**PROBLEM DESCRIPTION:**
Of the lines below, write out exactly those from the line with "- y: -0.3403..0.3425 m" through the line with "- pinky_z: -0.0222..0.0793", both included, and skip the rest.

**RECORDED DATA:**
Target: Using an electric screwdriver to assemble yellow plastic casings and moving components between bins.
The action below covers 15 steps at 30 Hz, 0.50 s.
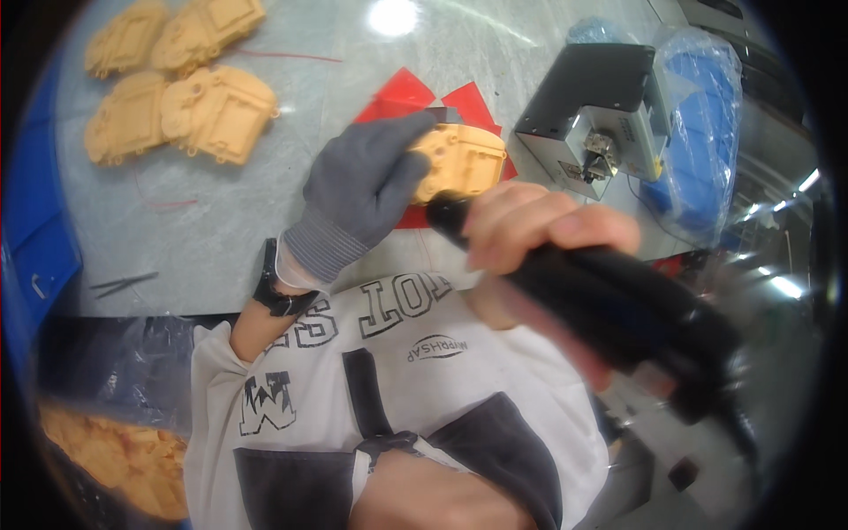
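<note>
Yellow housing (470, 162) is partly hidden by the left hand (360, 181) gripping it, right hand (541, 225) clasping a blurred black tool (632, 305)

Right side of the grey tabletop (221, 269) has a boxy bench machine (592, 79), black lid, silvery mechanism on its front. Just past it there's some blue stuff in clear plastic wrap (707, 132). Far left edge, a blue plastic bin or sheet (31, 194), can't tell which. Near that, a skinny black tool (132, 280), maybe tweezers, plus a thin red strand (291, 56) farther back.
</note>
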Each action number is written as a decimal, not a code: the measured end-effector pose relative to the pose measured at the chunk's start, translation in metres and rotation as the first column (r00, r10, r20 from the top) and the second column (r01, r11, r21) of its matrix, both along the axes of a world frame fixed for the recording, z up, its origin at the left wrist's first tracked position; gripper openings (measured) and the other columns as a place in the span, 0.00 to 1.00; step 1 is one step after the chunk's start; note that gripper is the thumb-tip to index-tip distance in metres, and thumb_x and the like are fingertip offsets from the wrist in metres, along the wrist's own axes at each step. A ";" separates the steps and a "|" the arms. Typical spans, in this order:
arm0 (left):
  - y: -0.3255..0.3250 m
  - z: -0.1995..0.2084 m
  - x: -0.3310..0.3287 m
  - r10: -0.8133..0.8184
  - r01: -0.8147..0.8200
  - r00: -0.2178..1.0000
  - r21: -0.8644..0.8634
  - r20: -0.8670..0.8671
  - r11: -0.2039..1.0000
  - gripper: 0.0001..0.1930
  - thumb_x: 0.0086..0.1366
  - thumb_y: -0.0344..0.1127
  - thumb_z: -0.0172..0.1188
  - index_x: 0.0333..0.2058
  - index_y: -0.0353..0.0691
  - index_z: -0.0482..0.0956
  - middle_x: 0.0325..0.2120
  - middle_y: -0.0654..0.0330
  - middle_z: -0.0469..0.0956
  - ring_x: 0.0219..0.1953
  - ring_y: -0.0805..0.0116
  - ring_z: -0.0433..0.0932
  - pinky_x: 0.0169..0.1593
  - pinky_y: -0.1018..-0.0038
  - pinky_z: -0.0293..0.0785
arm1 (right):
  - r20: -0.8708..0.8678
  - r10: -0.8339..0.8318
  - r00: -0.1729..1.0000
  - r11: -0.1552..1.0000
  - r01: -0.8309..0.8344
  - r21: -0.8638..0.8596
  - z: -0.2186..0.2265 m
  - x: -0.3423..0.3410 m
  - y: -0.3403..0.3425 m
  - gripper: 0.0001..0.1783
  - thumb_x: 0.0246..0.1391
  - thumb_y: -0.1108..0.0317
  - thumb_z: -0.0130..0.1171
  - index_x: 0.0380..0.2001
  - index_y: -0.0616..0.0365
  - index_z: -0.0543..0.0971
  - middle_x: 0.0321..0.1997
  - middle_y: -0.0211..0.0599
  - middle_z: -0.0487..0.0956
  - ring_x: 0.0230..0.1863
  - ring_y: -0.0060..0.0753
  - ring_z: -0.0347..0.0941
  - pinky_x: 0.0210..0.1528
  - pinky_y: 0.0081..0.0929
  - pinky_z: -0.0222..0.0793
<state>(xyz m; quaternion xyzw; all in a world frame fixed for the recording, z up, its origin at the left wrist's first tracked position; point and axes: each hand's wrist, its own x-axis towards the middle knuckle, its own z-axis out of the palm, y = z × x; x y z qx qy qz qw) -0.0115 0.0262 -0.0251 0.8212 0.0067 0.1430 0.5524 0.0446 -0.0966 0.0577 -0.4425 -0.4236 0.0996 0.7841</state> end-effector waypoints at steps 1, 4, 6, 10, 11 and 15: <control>-0.002 0.001 0.000 -0.002 0.003 1.000 -0.017 0.017 1.000 0.16 0.60 0.31 0.51 0.48 0.37 0.70 0.38 0.54 0.75 0.37 0.58 0.73 0.42 0.69 0.69 | -0.011 -0.061 0.998 0.998 0.061 -0.002 0.002 -0.002 -0.002 0.17 0.52 0.63 0.56 0.36 0.68 0.68 0.20 0.46 0.73 0.21 0.38 0.70 0.22 0.31 0.66; 0.000 0.007 0.000 0.022 -0.022 1.000 0.034 -0.016 0.999 0.17 0.61 0.32 0.49 0.49 0.37 0.69 0.39 0.53 0.74 0.38 0.58 0.73 0.43 0.69 0.68 | -0.060 -0.055 0.997 0.998 0.056 0.021 0.006 0.005 -0.011 0.23 0.51 0.56 0.56 0.39 0.67 0.67 0.21 0.45 0.73 0.22 0.37 0.70 0.24 0.31 0.66; -0.001 0.012 0.000 0.015 -0.013 1.000 0.086 -0.017 0.996 0.17 0.61 0.32 0.48 0.50 0.37 0.69 0.40 0.52 0.74 0.39 0.57 0.73 0.44 0.69 0.68 | -0.076 -0.057 0.995 0.998 0.059 0.026 0.009 0.004 -0.024 0.29 0.49 0.50 0.57 0.42 0.66 0.65 0.22 0.43 0.72 0.22 0.37 0.70 0.25 0.32 0.66; -0.007 0.012 0.001 -0.072 0.088 0.993 0.167 -0.098 0.982 0.18 0.61 0.29 0.45 0.50 0.33 0.68 0.41 0.50 0.73 0.41 0.57 0.73 0.46 0.70 0.67 | 0.009 -0.339 0.941 0.939 0.338 0.072 0.024 0.028 -0.102 0.47 0.39 0.26 0.50 0.45 0.62 0.65 0.22 0.40 0.74 0.18 0.34 0.71 0.22 0.32 0.70; -0.011 0.010 0.002 -0.043 0.049 0.998 0.168 -0.042 0.984 0.18 0.61 0.32 0.46 0.49 0.34 0.69 0.38 0.50 0.74 0.38 0.57 0.73 0.43 0.68 0.68 | 0.037 -0.488 0.872 0.872 0.485 0.068 0.038 0.034 -0.114 0.47 0.39 0.25 0.48 0.42 0.62 0.68 0.21 0.37 0.74 0.16 0.32 0.70 0.20 0.31 0.69; -0.009 0.007 0.004 0.012 -0.019 0.998 0.131 0.054 0.991 0.18 0.61 0.36 0.46 0.48 0.36 0.70 0.35 0.51 0.74 0.36 0.57 0.72 0.41 0.68 0.68 | 0.069 -0.807 0.586 0.589 0.794 0.147 0.039 0.070 -0.134 0.52 0.34 0.18 0.39 0.40 0.62 0.67 0.15 0.34 0.70 0.14 0.30 0.67 0.17 0.27 0.67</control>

**WRITTEN SOLUTION:**
  - y: -0.3403..0.3425 m
  - gripper: 0.0001..0.1783
  - thumb_x: 0.0246..0.1391
  - thumb_y: -0.1108..0.0317
  - thumb_z: -0.0130..0.1171
  - index_x: 0.0380..0.2001
  - index_y: -0.0616..0.0365
  - index_z: -0.0543..0.0971
  - middle_x: 0.0321..0.1997
  - middle_y: -0.0211..0.0599
  - middle_z: -0.0487..0.0956
  - ring_x: 0.0230..0.1863
  - ring_y: -0.0060..0.0753
  - ring_z: -0.0347..0.0941
  - pinky_x: 0.0210..0.1528
  - pinky_y: 0.0081..0.0929
  - pinky_z: -0.0222..0.0793

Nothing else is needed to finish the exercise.